**Required action**
The answer must consist of each line below that holds the word "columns", copied as it stands.
[[ Data block, beginning ]]
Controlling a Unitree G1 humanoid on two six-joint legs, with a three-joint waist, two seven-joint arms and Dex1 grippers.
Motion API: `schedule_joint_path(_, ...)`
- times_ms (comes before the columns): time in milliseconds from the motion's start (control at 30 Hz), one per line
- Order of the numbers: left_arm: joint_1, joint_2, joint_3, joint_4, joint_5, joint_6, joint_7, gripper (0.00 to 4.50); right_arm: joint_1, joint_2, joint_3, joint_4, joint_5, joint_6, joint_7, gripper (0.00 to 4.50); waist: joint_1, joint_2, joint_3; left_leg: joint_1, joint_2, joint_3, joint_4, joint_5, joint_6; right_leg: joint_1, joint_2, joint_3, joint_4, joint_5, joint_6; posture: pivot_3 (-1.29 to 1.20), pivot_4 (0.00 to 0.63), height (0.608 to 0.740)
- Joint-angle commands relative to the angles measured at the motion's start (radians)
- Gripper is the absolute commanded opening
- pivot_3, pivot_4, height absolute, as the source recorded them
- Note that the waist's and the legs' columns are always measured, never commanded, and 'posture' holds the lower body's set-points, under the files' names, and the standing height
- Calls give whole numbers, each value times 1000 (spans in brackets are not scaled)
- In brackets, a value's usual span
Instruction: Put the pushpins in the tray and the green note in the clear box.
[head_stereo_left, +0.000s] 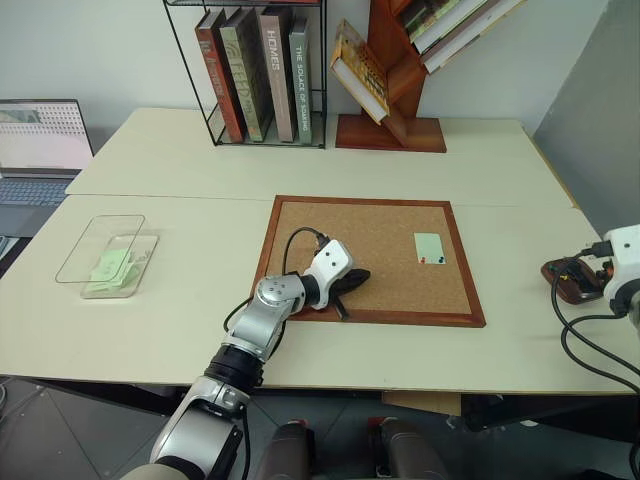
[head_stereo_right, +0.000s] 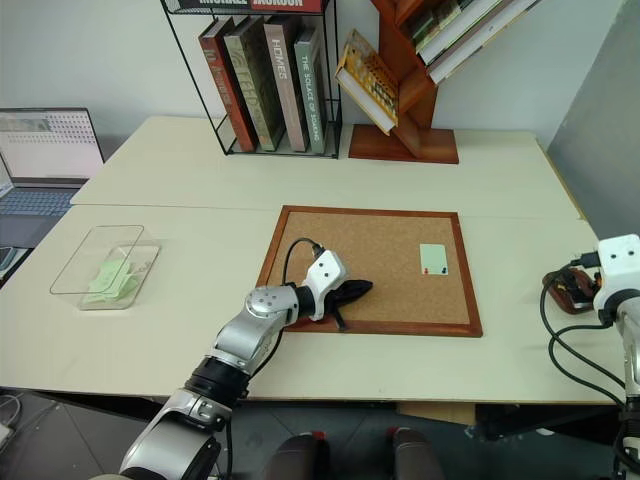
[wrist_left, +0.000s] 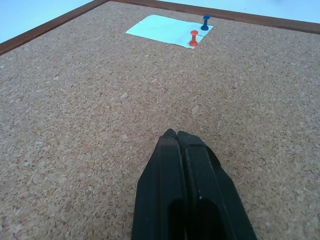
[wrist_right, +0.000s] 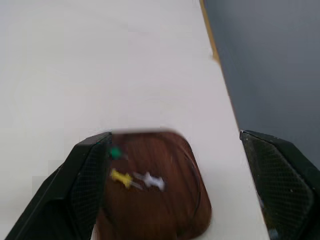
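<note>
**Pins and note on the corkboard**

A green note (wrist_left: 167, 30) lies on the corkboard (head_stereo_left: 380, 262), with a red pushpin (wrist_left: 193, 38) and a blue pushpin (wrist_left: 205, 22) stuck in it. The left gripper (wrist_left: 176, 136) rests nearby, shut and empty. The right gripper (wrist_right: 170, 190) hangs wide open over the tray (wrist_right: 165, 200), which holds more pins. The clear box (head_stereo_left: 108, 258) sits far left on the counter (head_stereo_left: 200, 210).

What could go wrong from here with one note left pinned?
The green note on the corkboard is held by a red pushpin and blue pushpin; pulling it early could tear it. The shut left tool rests on the cork and may drag. The tray sits near the table edge.
</note>
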Motion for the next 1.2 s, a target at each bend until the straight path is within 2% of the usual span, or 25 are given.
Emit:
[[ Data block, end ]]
**Answer space**
- times_ms (comes before the columns): time in milliseconds from the motion's start (control at 30 Hz), one per line
- Note that the waist's and the legs' columns are always measured, never commanded, and 'posture' holds the lower body's set-points, under the files' names, and the standing height

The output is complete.